La Gaîté Lyrique est une grosse boite un peu lourdaude où étrangement la culture numérique n’est pas toujours légère. Sauf que l’exposition en cours vient montrer le contraire. Et pour cause il n’y a pas plus low fi que le skate, et c’est toujours quand on assaisonne en contraste que la dynamique se crée.

Les premières projections en sont une parfaite illustration. Aimless fait dévaler des skateurs filmés au niveau des chevilles sur le grand mur du rez-de-chaussée. Entre celui-ci et les visiteurs accoudés à la balustrade, un vide de plusieurs mètres permet de mesurer de ses propres yeux l’acrobatie des protagonistes. Sans être vertigineuse l’expérience est aérienne, elle fait face aux douze écrans du dispositif de The chosen qui diffusent des images prises par des téléphones portable. Cette rencontre de la vidéo de poche et du grand opéra, montre bien toute l’étendue de la culture skate.

Au niveau moins-un on accède à la Petite salle dont le quadrillage met aux carreaux les films auxquels il sert de support géant à la projection. Cela donne l’impression que l’on s’apprête à les pérenniser dans le matériau acoustique qui recouvre cet espace de concerts. Ici les images sont souples et esthétisantes. Pour chaque vidéo une bande son soigneusement sélectionnée vient appuyer le sentiment de vacances et d’été sans fin qui se dégage de l’ensemble. On se laisse alors à rêvasser aux tièdes soirées automnales, traînant entre chien et loup de Californie un skate à la main.

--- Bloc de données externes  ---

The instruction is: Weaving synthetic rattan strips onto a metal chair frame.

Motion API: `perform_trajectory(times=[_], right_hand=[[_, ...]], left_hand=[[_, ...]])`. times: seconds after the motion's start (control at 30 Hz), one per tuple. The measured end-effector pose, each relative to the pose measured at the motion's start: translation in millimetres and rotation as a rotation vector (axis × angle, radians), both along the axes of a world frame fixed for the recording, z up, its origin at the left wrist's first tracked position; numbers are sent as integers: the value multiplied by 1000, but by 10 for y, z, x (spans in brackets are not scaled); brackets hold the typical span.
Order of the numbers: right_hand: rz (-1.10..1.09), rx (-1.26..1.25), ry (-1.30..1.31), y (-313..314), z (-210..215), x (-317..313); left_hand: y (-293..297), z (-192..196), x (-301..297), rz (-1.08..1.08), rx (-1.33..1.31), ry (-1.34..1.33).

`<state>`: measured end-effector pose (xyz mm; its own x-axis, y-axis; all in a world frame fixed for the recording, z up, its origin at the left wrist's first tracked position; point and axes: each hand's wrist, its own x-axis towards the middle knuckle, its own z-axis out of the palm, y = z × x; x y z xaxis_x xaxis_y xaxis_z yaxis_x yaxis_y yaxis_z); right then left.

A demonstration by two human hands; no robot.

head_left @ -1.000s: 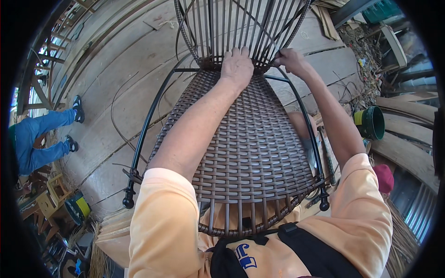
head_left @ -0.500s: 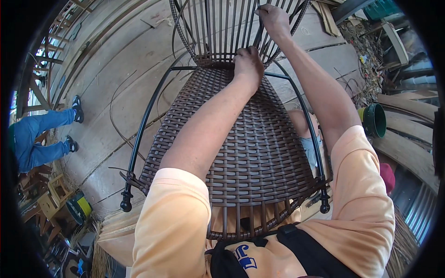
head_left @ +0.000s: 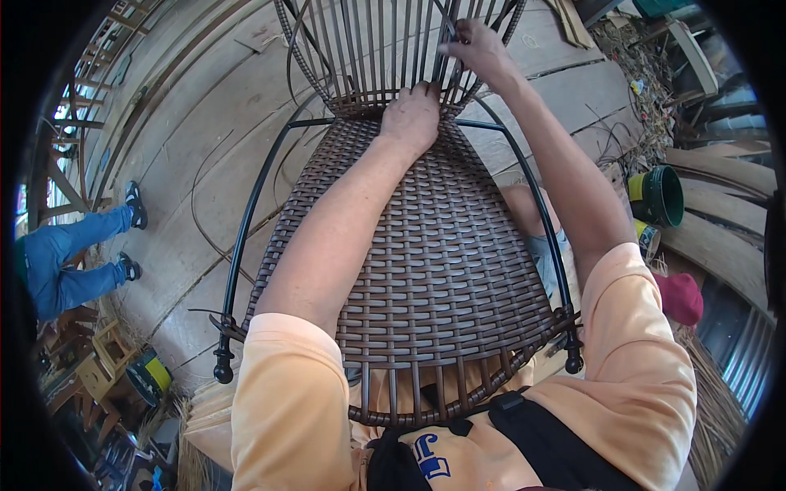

Sur le même niveau de nombreux objets et photographies viennent documenter ou célébrer le skate. On trouve des planches dressées et mises au pilori sur des cimaises et rangées par thème, les productions de skateurs/artistes, intercalé de celles d’artistes/skateurs. On dépasse le rapport presque in situ sur le skate que l’exposition instaure au début pour aller au skate en tant qu’image de la société, puis aux skateurs en tant que protagoniste de celle-ci. Le tout, toujours nappé de cette culture presque cancéreuse qu’est l’adolescence, puisqu’elle renaît constamment et se ramifie en autant de trentenaire moustachus, quadras ventripotents et quinquas tatoués.

Parmi les non-trouvailles, les concepteurs de l’exposition ont pensé à présenter les planches décorées par Damien Hirst. Sans surprise elles sont dans des boites de plexiglas, mais l’on a oublié de les remplir de formol. L’image peut paraître dérisoire, sauf à avoir l’habitude de voir le poisson noyé dans l’eau.

La moitié de l’espace du quatrième et dernier étage est constitué hall of fame sponsorisé par une revue spécialisée, les béotiens du skate qui n’en n’ont que faire peuvent aller regarder les belles images en noir et blanc diffusées par les écrans suspendus dans le reste de l’espace. De là à dire que l’exposition se termine sur un pied de nez du papier poster au numérique, ou l’inverse, chacun se fera son idée.